Do sanctions against Iran matter?

Daniel Pipes argues that the debate over sanctions against Iran, and thus over the P5+1 negotiations, is “peripheral and even diversionary.” He reasons that “the apocalyptically minded Iranian leadership will do everything it can to acquire the Bomb,” and therefore “economic sanctions only serve to slow its course, not to stop” the Iranian nuclear weapons program.

For Pipes, all that really matters is whether some government will use force to reverse the nuclear program. Israel, says Pipes, is the only government that possibly posseses both the means and the will to attack Iran’s nuclear weapons program.
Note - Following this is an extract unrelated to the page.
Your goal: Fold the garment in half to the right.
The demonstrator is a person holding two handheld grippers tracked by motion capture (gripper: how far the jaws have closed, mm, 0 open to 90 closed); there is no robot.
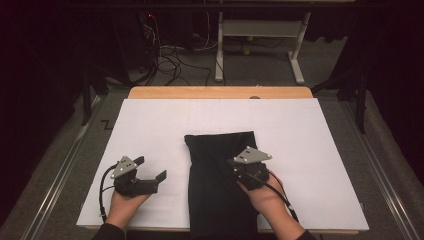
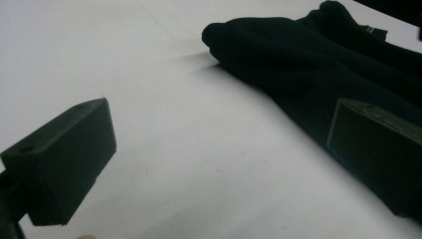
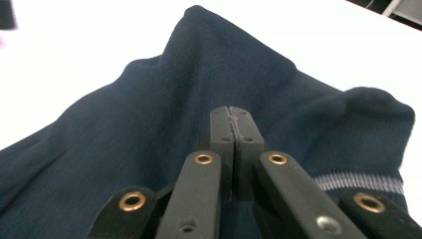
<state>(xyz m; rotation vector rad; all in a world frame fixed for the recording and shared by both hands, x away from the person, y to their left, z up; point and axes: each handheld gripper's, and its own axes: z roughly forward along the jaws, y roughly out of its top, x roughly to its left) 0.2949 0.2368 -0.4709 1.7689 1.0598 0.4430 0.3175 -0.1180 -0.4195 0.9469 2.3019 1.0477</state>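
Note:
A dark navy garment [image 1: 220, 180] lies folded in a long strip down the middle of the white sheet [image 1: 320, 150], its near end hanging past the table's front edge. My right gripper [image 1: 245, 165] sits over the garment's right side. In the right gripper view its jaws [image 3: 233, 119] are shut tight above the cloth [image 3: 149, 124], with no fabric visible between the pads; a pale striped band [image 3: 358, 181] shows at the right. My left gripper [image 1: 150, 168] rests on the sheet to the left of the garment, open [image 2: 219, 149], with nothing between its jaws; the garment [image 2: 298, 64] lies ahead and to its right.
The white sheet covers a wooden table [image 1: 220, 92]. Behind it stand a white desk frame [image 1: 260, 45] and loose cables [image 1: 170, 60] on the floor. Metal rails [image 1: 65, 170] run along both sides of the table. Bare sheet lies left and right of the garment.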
Accordingly, the big question is whether Israel will attack. Pipes doesn’t hazard a guess.

I agree that sanctions can’t stop the mullahs from obtaining nuclear weapons. But this doesn’t mean they are irrelevant. We have seen that sanctions can weaken Iran’s economy to the point that the mullahs, as a matter of regime preservation, will try to negotiate their way out of a tough sanctions regime.

The mullahs’ opinion of sanctions is good enough for me. If they believe, as they seem to, that tough sanctions threaten their hold on power, that’s reason enough to end negotiations and try to reimpose the pre-existing sanctions regime.

President Obama, however, has no intention of doing so. So far as I can tell, regime change in Iran has never been his goal.

In this sense Pipes is right — at this time, the debate over sanctions and the P5+1 talks is largely academic.